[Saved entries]
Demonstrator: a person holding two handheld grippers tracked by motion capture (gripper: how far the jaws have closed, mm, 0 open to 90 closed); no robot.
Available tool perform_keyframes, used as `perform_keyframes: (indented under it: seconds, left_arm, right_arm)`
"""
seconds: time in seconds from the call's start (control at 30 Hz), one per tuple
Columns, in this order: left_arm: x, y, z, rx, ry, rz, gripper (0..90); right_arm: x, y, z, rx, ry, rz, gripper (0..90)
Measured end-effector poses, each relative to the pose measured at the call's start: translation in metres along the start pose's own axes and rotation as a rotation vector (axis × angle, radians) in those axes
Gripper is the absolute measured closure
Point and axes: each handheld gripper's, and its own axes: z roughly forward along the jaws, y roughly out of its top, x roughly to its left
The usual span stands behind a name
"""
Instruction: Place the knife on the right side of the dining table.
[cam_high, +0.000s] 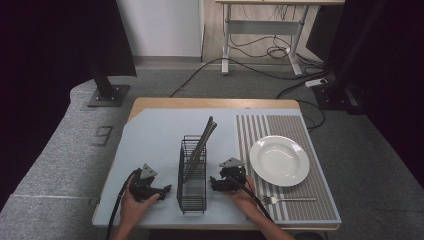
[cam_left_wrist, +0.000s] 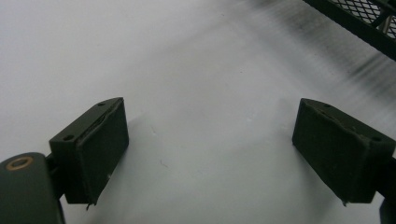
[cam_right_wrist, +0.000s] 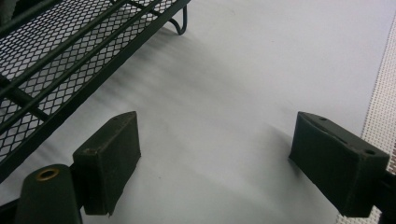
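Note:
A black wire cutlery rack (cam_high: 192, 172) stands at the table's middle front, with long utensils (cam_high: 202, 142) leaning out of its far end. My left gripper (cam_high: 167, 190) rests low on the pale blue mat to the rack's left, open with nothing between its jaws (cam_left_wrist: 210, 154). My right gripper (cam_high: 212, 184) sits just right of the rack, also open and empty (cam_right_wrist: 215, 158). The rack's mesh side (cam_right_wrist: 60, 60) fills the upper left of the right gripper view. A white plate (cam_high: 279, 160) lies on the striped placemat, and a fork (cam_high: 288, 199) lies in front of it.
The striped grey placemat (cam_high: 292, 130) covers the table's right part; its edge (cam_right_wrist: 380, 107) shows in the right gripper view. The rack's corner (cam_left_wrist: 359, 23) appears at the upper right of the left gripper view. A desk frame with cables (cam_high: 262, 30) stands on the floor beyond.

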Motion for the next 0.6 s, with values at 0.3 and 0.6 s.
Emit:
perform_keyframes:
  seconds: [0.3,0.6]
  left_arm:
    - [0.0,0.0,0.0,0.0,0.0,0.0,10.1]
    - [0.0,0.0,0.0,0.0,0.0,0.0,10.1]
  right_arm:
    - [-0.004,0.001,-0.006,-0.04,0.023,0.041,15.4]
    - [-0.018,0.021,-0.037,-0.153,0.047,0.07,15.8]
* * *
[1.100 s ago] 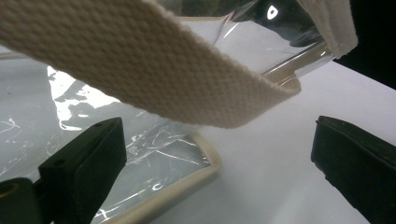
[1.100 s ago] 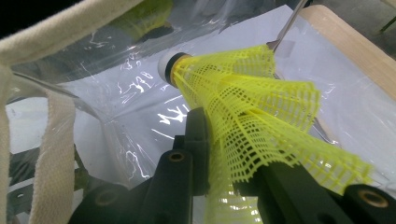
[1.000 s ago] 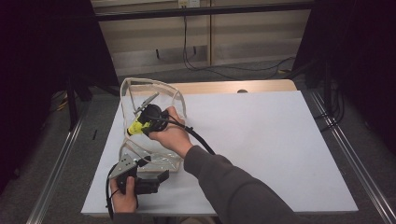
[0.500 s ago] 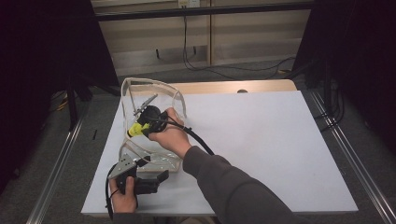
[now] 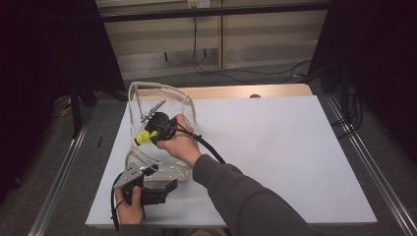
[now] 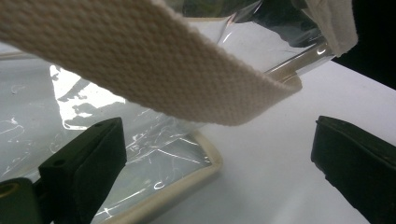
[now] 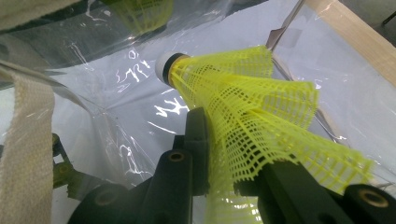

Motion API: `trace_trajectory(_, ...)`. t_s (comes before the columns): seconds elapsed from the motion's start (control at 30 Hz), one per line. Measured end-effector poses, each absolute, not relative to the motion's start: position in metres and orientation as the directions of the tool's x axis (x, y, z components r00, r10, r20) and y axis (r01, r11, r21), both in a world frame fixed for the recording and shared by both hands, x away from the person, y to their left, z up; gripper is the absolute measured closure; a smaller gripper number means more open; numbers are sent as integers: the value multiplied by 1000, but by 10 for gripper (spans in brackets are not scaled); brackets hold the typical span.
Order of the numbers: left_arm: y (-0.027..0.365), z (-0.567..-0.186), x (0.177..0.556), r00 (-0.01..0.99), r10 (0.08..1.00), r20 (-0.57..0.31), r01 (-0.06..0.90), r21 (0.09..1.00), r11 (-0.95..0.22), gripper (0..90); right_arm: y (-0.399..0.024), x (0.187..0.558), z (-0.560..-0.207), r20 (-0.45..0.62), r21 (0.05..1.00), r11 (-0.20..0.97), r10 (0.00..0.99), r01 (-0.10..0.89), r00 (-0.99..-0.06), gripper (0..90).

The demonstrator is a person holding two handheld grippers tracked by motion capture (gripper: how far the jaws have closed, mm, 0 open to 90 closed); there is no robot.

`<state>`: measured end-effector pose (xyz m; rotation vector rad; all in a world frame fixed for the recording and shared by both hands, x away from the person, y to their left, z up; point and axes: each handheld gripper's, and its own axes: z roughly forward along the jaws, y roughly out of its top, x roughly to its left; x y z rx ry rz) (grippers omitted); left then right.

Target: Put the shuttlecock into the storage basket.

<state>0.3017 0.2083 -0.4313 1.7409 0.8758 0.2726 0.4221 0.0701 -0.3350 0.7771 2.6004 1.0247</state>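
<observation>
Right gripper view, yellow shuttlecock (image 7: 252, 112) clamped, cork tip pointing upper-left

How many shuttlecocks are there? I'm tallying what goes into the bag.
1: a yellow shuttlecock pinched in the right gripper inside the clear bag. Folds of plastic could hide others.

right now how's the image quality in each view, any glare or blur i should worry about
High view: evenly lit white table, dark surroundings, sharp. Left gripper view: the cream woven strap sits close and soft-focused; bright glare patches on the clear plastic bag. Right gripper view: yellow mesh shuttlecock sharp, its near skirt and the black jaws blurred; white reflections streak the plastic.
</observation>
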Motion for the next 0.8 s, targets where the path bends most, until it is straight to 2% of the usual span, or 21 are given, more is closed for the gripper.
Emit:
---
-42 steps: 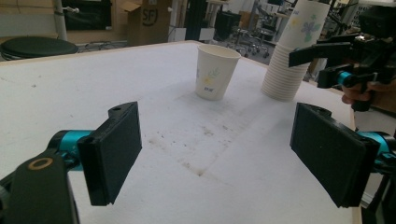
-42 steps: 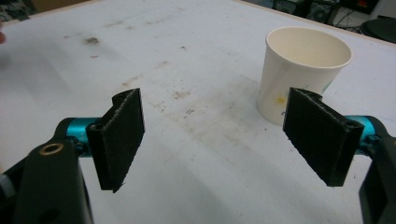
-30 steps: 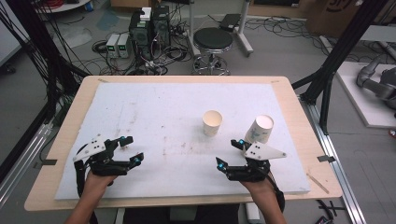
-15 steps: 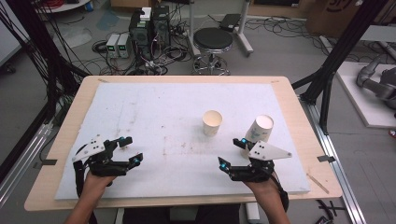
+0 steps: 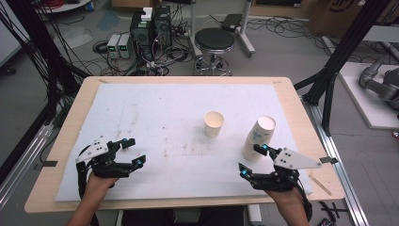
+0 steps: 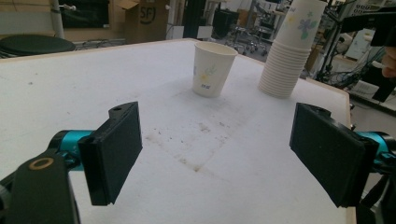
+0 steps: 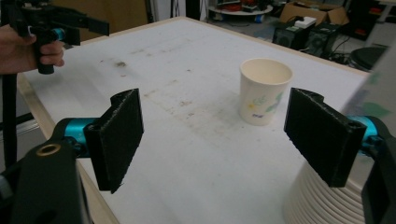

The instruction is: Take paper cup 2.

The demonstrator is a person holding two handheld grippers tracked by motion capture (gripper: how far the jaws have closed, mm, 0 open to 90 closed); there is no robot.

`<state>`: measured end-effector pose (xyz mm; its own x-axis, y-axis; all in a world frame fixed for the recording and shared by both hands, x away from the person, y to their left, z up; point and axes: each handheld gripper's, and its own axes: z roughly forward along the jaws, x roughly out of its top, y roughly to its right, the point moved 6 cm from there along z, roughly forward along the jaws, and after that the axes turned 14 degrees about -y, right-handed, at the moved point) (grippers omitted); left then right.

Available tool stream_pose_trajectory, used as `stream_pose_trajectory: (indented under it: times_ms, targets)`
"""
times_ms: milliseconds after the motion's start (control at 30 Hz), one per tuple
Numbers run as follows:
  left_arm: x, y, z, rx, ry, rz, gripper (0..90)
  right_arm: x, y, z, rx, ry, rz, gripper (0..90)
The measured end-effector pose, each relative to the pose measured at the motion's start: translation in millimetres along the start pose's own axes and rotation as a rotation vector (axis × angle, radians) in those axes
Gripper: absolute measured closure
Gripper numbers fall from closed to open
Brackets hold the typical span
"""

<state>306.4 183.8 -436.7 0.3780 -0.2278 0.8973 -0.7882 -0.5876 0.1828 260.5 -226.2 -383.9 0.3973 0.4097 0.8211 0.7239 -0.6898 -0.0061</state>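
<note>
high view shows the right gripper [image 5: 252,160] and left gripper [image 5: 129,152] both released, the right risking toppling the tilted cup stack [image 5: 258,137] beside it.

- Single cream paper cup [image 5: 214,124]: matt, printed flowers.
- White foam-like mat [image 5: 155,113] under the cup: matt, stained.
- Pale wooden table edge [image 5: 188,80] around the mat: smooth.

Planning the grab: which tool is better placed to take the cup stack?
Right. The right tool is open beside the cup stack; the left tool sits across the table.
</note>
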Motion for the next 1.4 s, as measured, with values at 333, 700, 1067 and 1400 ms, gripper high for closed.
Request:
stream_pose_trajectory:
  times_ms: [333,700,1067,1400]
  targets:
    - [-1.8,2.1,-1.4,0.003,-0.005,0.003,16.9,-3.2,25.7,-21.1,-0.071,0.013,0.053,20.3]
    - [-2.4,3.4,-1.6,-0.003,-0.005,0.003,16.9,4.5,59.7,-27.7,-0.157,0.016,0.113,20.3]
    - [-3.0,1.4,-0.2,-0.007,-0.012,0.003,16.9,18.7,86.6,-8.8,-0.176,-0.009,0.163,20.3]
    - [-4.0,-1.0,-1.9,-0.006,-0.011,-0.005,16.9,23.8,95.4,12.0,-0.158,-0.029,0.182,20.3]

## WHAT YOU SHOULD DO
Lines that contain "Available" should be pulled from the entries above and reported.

## RESULT
Available tool perform_keyframes, used as `perform_keyframes: (indented under it: seconds, left_arm, right_arm)`
Available tool stream_pose_trajectory, used as `stream_pose_trajectory: (indented under it: times_ms, targets)`

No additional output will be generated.